I'll put a link to the article in the show notes, although it might be behind a paywall. If that's the case, try putting the link in an incognito browser. Wilkins uses an approach to managing her blockers that she calls Uncover, unpack, and unblock. In any situation, the uncover step requires self-regulation and self-awareness. You first need to pause, then name the belief that is holding you back. The unpack step involves exploring the origins of the belief and separating this from your current identity and situation. This would include your family of origin as well as any other relationship systems to which you have belonged or now belong. The third step, unblock, is reframing the limiting belief so that you can replace it with a more effective one. This is identifying what self-differentiation looks like in these situations and how you can balance self-definition with emotional connection. I I would note here that what I suggest for these three steps comes from my own experience. In the article, Wilkins doesn't break them down for each blocker. So what you heard in the first episode and what follows is my take on how to deal with the blockers that she identifies through the lens of family systems theory.
The first three blockers that I covered in the last episode were, I need to be involved, I need it done now, and I know I'm right. I need be involved is managing your anxiety by over functioning. I need it done now is managing your anxiety through urgency. I know I'm right is managing your anxiety through certainty. We'll Hawkins' fourth blocker is, I can't make a mistake. This is the belief that you have to be flawless. That is, it's managing your anxiety through perfectionism. It's often a strategy to gain acceptance and/or affirmation and reduce anxiety about relational and/or self-worth. In contrast, self-differentiation separates self-worth from performance. Mistakes evoke curiosity, not collapse. They are considered opportunities for learning and growth, not failures. Furthermore, non-anxious leaders are able to take responsibility for self by owning errors and mistakes without blaming others or circumstances. The uncover step here is first notice that you are blocked. Are you procrastinating or having trouble finishing things due to analysis paralysis? The Unpack step involves identifying where you experienced conditional approval. That is, where praise and emotional safety were tied to performance. Where were mistakes hidden or punished? This will help you to understand how you learn to function this way.
If you can learn to be more open about your mistakes with those family members, You can learn to break free of your perfectionism. The unblock step involves focusing on the next step. In other words, don't think about how far you have to go or everything that you need to do. Instead, ask, what's the one thing I can do to move me closer to my goal? The smaller the step, the better. I've learned over the years that this approach will help you to move towards what matters to you most. I've applied it to writing a book, doing podcast episodes, developing new programs, learning a skill, and improving relationships. In fact, research shows that the biggest motivator is incremental progress. Reducing what you have to do to small steps is not only an antidote to perfectionism, it's a key to motivation. The fifth blocker is, If I can do it, so can you. This is the belief that how others perform must match yours to be acceptable. According to Wilkins, this leads you to have unrealistic or unnecessary expectations and/or to underestimate the skills of others and limit their development. In family systems terms, this is defining others in your image.

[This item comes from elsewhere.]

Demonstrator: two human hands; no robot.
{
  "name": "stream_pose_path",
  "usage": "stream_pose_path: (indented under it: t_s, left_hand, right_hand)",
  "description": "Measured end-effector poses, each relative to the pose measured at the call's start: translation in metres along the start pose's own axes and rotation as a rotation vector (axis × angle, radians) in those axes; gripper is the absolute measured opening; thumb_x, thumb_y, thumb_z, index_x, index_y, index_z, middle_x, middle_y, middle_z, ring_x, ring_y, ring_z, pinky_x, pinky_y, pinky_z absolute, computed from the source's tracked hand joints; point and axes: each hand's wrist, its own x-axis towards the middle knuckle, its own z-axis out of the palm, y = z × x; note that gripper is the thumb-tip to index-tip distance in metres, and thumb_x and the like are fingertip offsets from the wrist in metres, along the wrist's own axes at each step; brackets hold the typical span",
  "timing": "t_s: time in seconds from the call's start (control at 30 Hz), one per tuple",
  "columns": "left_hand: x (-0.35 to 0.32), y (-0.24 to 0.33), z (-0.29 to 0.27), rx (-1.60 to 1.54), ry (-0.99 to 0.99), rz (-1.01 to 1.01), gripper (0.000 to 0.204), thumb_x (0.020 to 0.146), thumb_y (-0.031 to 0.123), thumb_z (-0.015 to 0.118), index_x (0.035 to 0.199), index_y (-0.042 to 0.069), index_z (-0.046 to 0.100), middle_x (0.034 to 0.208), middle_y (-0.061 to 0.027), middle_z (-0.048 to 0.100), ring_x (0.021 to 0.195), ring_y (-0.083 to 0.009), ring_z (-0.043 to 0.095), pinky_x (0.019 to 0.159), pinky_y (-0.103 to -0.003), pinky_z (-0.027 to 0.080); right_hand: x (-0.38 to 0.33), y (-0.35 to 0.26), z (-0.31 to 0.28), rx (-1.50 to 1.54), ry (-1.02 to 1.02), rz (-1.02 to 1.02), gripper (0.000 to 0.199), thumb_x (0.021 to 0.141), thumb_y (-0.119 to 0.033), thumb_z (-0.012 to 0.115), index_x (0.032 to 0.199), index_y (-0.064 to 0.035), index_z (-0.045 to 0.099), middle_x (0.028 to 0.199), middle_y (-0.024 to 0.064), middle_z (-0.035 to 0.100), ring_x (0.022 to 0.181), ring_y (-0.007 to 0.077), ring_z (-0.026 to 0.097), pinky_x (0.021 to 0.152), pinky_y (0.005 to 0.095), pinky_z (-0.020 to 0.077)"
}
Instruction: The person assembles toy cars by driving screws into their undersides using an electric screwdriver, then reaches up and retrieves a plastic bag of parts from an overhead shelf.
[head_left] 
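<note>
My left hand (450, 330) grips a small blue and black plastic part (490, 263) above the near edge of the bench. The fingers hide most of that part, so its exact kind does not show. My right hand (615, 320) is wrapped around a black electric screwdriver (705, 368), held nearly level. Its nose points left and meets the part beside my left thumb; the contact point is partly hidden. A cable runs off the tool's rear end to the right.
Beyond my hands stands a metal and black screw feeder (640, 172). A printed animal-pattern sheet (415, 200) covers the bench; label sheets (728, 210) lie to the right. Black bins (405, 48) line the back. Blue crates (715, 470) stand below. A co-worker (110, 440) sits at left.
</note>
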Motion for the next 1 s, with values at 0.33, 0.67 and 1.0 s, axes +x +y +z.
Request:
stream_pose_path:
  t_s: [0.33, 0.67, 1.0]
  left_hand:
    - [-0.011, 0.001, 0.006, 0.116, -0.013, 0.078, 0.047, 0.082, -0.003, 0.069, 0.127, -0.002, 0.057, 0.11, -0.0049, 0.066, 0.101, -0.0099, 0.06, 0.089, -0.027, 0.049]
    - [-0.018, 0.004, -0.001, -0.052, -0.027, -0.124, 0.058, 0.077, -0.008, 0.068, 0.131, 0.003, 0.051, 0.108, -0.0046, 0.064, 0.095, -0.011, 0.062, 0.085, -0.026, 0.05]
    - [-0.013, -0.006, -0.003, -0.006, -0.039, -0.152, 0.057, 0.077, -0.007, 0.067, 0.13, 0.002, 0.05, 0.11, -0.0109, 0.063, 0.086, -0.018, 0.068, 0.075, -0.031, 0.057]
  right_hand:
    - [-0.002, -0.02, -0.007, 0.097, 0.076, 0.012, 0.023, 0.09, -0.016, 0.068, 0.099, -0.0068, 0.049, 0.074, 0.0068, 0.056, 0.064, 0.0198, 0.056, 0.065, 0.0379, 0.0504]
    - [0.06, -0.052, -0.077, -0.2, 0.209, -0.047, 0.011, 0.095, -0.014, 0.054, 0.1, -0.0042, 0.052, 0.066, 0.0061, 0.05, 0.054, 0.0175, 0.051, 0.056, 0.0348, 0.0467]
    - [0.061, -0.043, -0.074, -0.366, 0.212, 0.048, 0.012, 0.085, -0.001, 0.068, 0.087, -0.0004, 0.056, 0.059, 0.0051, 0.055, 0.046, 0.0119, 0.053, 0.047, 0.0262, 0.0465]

Instead of letting others be who they are, you equate difference with deficit. It's managing your anxiety through comparison. The Uncover step here involves regulating your need to compare others to yourself., whether positively or negatively, as well as your need to tell them what they should be capable of. Interrupting your reactive need to define them is the first step. The Unpack step involves asking where in your family of origin you experienced criticism, impat, and/or dismissive advice. Also ask, where was social comparison the standard instead of self-differentiation? Who defined unspoken measures to which everyone was accountable. Understanding that your need for conformity and performance was an anxious response to the functioning of the system can help you deconstruct and reconstruct how you respond to anxiety. The unblock step is to replace comparison with coaching. Instead of saying, You can do it or do it like me, ask, how can I help you succeed? You can still hold your standards without being rigid about how somebody should achieve and/or by defining what they are capable of. Non-anxious leaders create space for others to be their best, but are connected enough to help them do that in ways that the other can grow more capable.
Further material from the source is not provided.